Em Portugal, as judiarias começaram a desaparecer após o Edito de Expulsão de 1496, emitido pelo rei D. Manuel I, que obrigou os judeus a se converterem ao cristianismo ou a deixarem o país. Muitos judeus se tornaram “cristãos-novos” e continuaram a ser perseguidos pela Inquisição, mesmo após o fim oficial das judiarias.

    Herança judaica em Portugal

    Portugal preserva várias heranças judaicas em costumes, arquitetura, culinária e expressões culturais, principalmente em cidades pequenas ou vilas rurais onde houve presença judaica na idade média.  Muitos desses elementos foram absorvidos e reinterpretados pela cultura portuguesa, tornando-se parte da identidade nacional, embora tenham origens judaicas. Abaixo estão alguns exemplos:

    1) Pão ázimo na Páscoa:

    Em regiões como Castelo de Vide e Belmonte, o pão ázimo (sem fermento) é preparado durante a Páscoa, mantendo uma prática similar ao matzá judaico. Este pão simboliza a Páscoa judaica, ou Pessach, e é uma herança dos judeus ibéricos.

    2) Rituais de purificação:

    Em algumas comunidades rurais, ainda existem práticas de banho ritual para purificação, especialmente entre mulheres após o ciclo menstrual, uma tradição derivada do mikvá judaico, adaptada ao contexto português.

    3) Evitar carne de porco:

    Em várias aldeias portuguesas, especialmente em Trás-os-Montes e na Beira Interior, ainda há famílias que evitam carne de porco, uma prática ligada às leis kosher judaicas. Mesmo entre famílias cristãs, essa aversão persiste como uma tradição familiar sem explicação aparente.

    4) Sepulturas voltadas para Jerusalém:

    Em antigos cemitérios, é possível encontrar sepulturas orientadas para o leste, em direção a Jerusalém. Esse posicionamento era tradicional nas práticas judaicas e pode ser visto em várias cidades portuguesas, como em Castelo de Vide e em Belmonte.

    5) Uso de velas às sextas-feiras:

    Em algumas aldeias, ainda se mantém o costume de acender velas na sexta-feira ao pôr do sol, uma tradição judaica do Shabat, praticada de forma discreta por descendentes de cristãos-novos.

    6) Benção dos filhos:

    A prática de abençoar os filhos ao final do dia ou na sexta-feira, com as mãos sobre a cabeça, ainda é encontrada em certas famílias. Esta é uma tradição judaica adaptada que sobreviveu entre descendentes de judeus portugueses.

    7) Receitas judaicas na culinária portuguesa:

    Pratos como a alheira (linguiça feita com pão, aves e especiarias, sem carne de porco) foram criados pelos judeus para simular o consumo de carne de porco e assim evitar suspeitas da Inquisição. Hoje, a alheira é um prato típico português.

    8) Nomes de família de “cristãos-novos“:

    Muitos sobrenomes como Pereira, Oliveira, Carvalho, Nunes e Mendes têm raízes em famílias de cristãos-novos, uma forma de manter uma identidade sem revelar sua origem judaica. Esses sobrenomes estão entre os mais comuns em Portugal até hoje.

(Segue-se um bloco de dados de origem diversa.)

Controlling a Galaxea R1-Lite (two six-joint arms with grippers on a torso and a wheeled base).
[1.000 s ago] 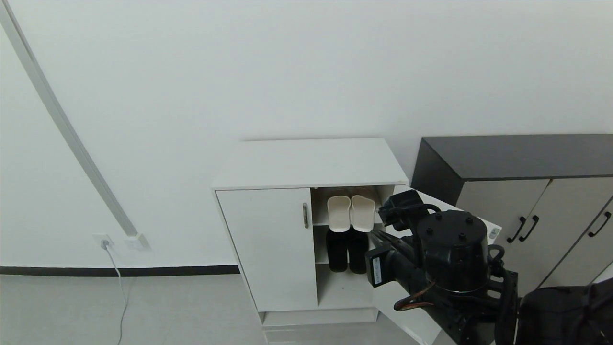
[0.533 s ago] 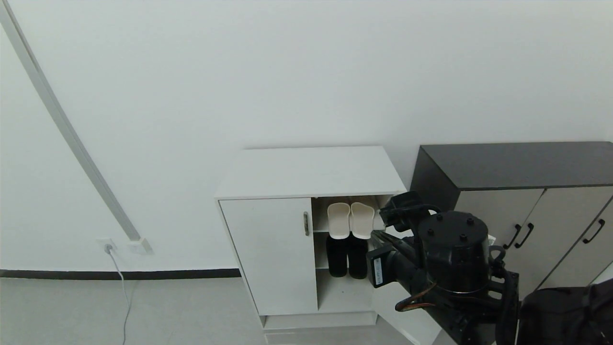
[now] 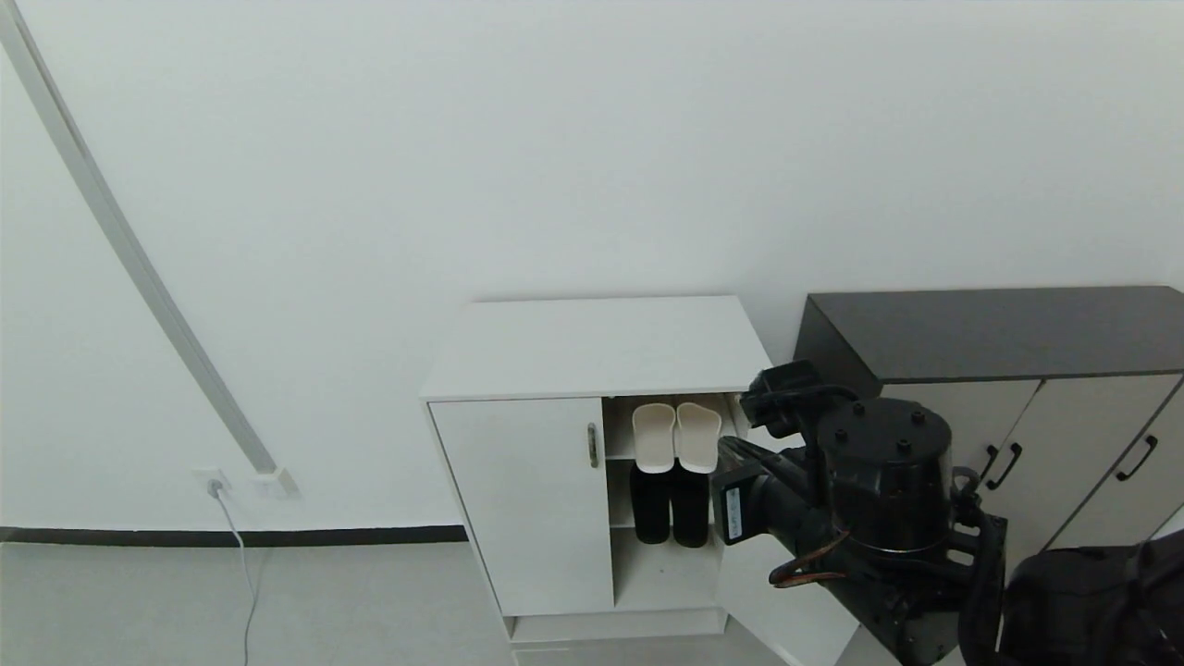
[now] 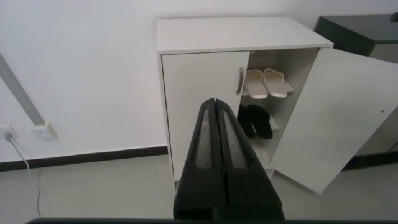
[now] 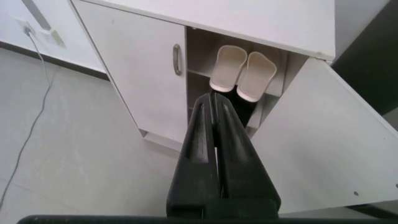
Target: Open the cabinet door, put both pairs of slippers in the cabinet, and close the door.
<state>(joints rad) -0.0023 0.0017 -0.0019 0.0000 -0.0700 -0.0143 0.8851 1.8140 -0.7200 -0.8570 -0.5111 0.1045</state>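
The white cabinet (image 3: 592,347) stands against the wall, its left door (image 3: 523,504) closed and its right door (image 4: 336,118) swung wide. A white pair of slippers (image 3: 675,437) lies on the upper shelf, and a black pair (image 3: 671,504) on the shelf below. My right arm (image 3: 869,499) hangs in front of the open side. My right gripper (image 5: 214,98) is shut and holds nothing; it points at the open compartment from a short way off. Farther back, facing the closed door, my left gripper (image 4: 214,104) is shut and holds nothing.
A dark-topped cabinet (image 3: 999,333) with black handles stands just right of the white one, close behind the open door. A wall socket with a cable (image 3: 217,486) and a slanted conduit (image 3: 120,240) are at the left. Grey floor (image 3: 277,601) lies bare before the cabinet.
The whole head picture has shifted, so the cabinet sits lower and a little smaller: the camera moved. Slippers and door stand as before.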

    9) Tradição de comer peixe na sexta-feira:

    Em Portugal, há um costume difundido de consumir peixe na sexta-feira, possivelmente influenciado pela prática judaica de preparar peixes antes do Shabat, já que era um alimento que podia ser consumido frio no sábado.

    10) Arquitetura com marcas de mezuzá:

    Em diversas casas históricas, especialmente em vilas como Belmonte, Castelo de Vide e Tomar, é possível ver marcas nas portas onde antes ficava a mezuzá (um pergaminho com versos da Torá). Estes marcos nas ombreiras das portas ainda são visíveis em algumas casas.

    11) Festas e celebrações anuais:

    A Festa dos Tabuleiros em Tomar, embora atualmente cristianizada, tem raízes em antigas festas judaicas, com algumas similaridades com o Sukkot (Festa das Cabanas). Algumas tradições foram transformadas ao longo dos séculos, mas ainda preservam vestígios das práticas judaicas.

    Essas heranças são testemunhos da resiliência da cultura judaica em Portugal, sobrevivendo de forma adaptada e integrada à cultura nacional.